Data segment
------------------------------------

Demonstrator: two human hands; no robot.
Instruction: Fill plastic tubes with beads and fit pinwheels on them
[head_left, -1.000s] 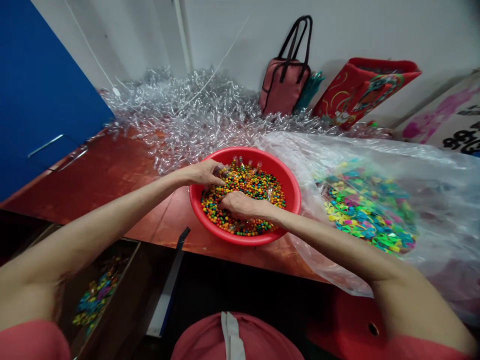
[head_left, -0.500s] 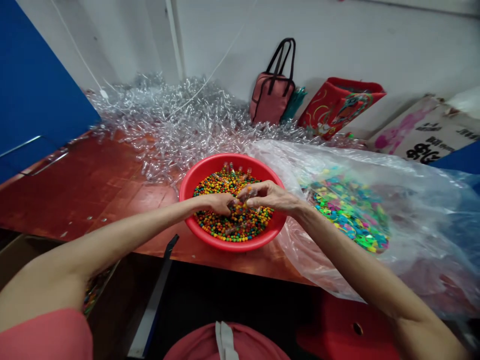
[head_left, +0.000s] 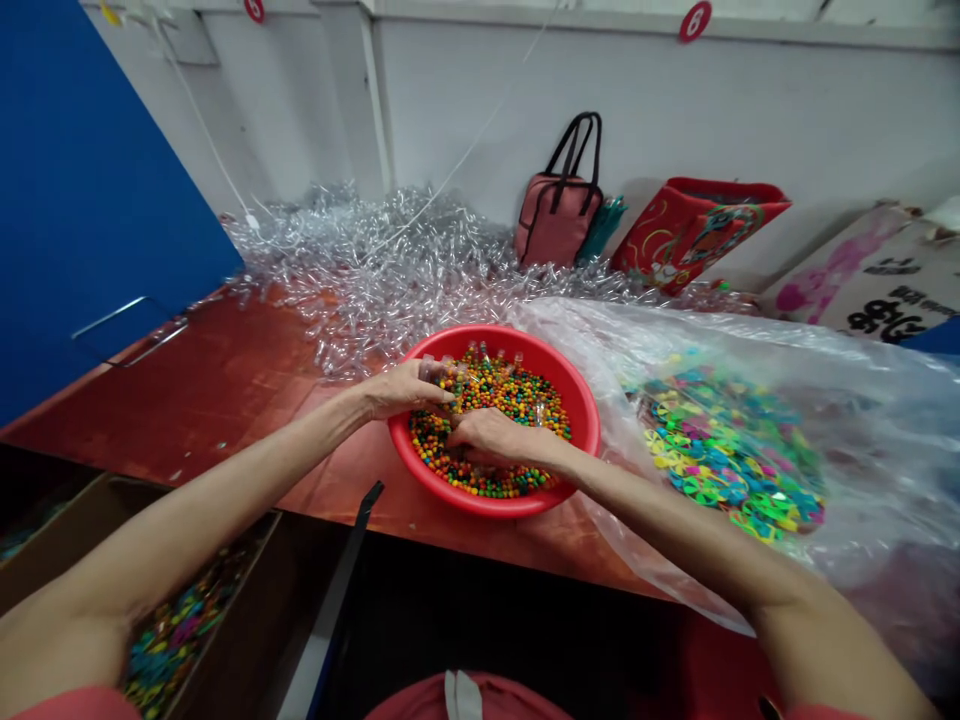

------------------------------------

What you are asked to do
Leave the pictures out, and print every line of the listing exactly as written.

Written solution
Demonstrator: two human hands; no robot.
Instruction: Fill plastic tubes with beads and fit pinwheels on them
[head_left, -1.000s] 
[head_left, -0.500s] 
[head_left, +0.000s] 

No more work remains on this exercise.